Now it was more difficult to be with him. It was hard for him to bring me ratting, it being such a dirty, tricky and perilous occupation.
Being a thorough man, he soon found the little book that would help him, called A Perfect Account of Rat-Catching, by a pseudonymous author, Rattus Rattus. This booklet recounted the adventures of a rat-catcher in the factories of Manchester, a city of heaped-up factories with infinite places for rats to live and hide. It told my father how to go about his work, itemising everything, even the sort of attention that was needed to be paid to the feet of ferrets, who it seemed were very vulnerable to foot-rot in damp cages.
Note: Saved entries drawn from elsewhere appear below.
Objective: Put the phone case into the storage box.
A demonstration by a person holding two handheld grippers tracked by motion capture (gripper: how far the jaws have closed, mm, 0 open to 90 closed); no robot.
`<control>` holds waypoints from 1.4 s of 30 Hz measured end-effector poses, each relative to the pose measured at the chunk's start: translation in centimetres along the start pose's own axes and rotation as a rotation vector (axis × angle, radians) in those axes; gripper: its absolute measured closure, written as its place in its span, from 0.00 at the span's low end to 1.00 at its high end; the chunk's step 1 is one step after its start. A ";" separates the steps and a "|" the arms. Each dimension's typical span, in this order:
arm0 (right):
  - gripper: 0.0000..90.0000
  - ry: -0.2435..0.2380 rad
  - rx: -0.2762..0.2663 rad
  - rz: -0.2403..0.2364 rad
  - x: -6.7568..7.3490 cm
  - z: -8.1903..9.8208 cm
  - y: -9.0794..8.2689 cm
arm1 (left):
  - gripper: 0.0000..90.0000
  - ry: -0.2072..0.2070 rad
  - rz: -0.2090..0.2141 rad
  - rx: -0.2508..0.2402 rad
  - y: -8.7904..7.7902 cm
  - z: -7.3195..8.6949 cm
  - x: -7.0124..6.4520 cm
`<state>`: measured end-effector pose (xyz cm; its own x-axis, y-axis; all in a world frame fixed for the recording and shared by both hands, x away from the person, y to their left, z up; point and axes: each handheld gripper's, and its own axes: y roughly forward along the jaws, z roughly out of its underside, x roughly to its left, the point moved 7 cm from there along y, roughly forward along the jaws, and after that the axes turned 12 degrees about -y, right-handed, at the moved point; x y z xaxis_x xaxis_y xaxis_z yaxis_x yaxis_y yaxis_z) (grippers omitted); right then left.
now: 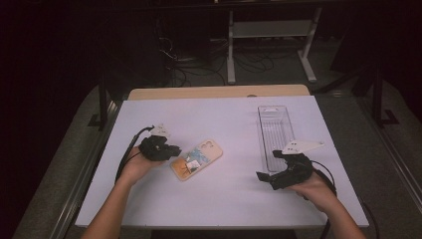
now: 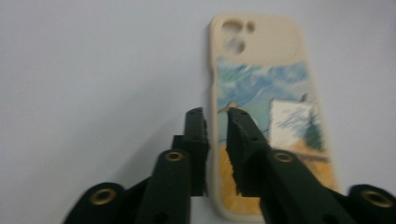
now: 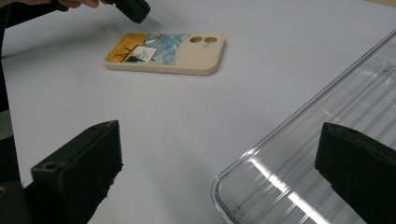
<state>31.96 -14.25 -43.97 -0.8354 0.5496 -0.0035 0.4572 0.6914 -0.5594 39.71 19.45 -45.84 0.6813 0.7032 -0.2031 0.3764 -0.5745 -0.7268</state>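
Note:
A beige phone case [image 1: 196, 159] with a painted blue and orange picture lies flat on the white table, left of centre. My left gripper [image 1: 171, 151] hovers at its near left end. In the left gripper view the two jaws [image 2: 217, 114] stand a narrow gap apart over the phone case's [image 2: 266, 93] left edge, and nothing is pinched between them. My right gripper [image 1: 268, 165] sits at the near end of a clear plastic tray [image 1: 260, 129], jaws wide apart [image 3: 219, 140] and empty. The right gripper view also has the phone case [image 3: 166, 52] and the left gripper [image 3: 133, 10] farther off.
The clear tray [image 3: 299, 140] runs lengthwise toward the far right of the table [image 1: 224, 119] and holds nothing. A wooden edge [image 1: 219, 92] borders the table's far side. Cables and a stand's legs [image 1: 268, 45] lie on the dark floor beyond.

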 end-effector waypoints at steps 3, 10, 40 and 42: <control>0.00 0.001 0.001 0.000 0.0 0.0 0.0 | 0.74 -0.012 0.023 -0.039 -1.1 -0.3 -0.8; 0.00 0.003 0.001 0.000 0.1 0.0 0.0 | 0.56 -0.008 0.048 -0.098 -3.1 0.8 -2.6; 0.01 -0.006 -0.008 -0.026 0.0 -0.3 0.0 | 0.00 0.008 0.081 -0.177 -5.0 5.3 -4.4; 0.01 -0.010 -0.009 -0.027 0.0 -0.3 0.0 | 0.00 0.008 0.078 -0.179 -5.0 5.3 -4.4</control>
<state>32.02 -14.15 -43.74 -0.8505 0.5260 0.0030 0.4371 0.7099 -0.5522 31.51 21.40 -44.78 0.7175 0.6506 -0.2488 0.4270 -0.6931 -0.5808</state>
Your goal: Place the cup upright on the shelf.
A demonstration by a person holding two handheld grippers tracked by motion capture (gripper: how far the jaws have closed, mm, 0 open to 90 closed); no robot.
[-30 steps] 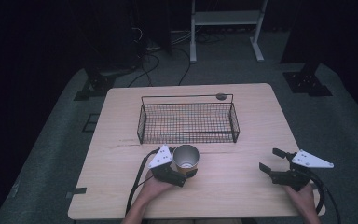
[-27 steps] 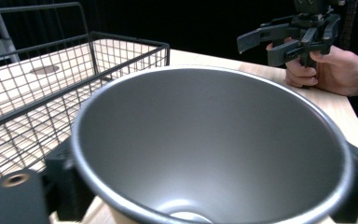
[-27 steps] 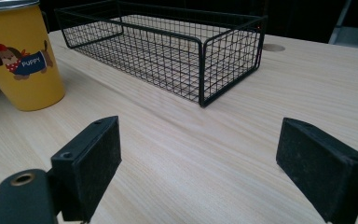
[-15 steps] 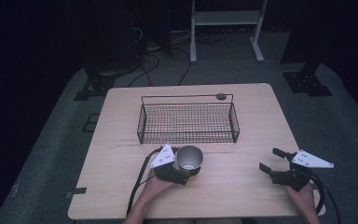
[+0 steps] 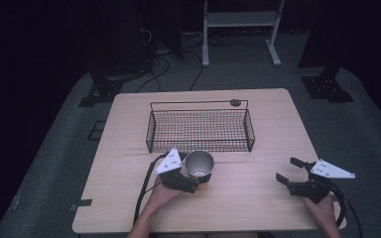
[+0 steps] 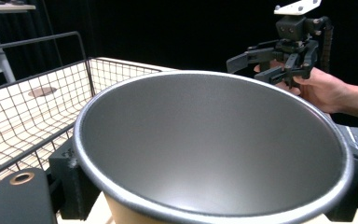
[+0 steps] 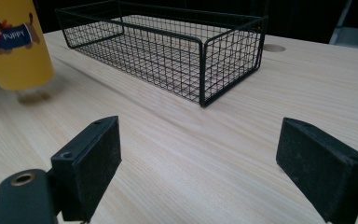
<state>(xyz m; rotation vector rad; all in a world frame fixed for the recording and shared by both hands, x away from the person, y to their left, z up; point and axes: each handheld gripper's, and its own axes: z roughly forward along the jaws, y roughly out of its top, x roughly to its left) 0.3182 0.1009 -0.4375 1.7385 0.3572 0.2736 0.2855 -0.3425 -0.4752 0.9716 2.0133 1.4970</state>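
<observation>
My left gripper (image 5: 194,177) is shut on a yellow cup (image 5: 199,165) with a grey inside, just in front of the black wire basket (image 5: 198,103). The cup's open mouth (image 6: 209,140) is close up in the left gripper view, with a jaw on either side of its wall. Seen from the right gripper, the cup (image 7: 16,42) bears a cartoon dog and hangs slightly above its shadow on the wood. My right gripper (image 5: 286,169) is open near the table's front right, its jaws wide apart over bare wood (image 7: 198,158). It also appears beyond the cup (image 6: 256,65).
The basket (image 7: 168,46) looks empty and stands mid-table on the light wooden table (image 5: 129,124). A round grey grommet (image 5: 235,102) sits behind the basket. A white stand (image 5: 240,20) and cables lie on the dark floor beyond.
The left gripper with the cup has edged very slightly right and toward the basket. The right gripper has stayed put and open.
</observation>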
But my father never attained the dignity of owning ferrets. The corporation of Sligo was less ambitious. He was given a Jack Russell dog called Bob. So began the strangest era of my childhood. I suppose also I was slowly less child than girl, less girl than woman. For the years of my father’s ratting, a solemn mood of my own descended on me. Things that had delighted and pleased me as a child delighted and pleased no longer. It was as if something had been taken from the pictures and sounds of the world, or as if the greatest possession of a child is easy joy. So that I felt I was in a condition of waiting, waiting for something unknown to replace the grace of being young. Of course I was young, very young, but, as I remember it, no one is ever quite so old as a fifteen-year-old girl.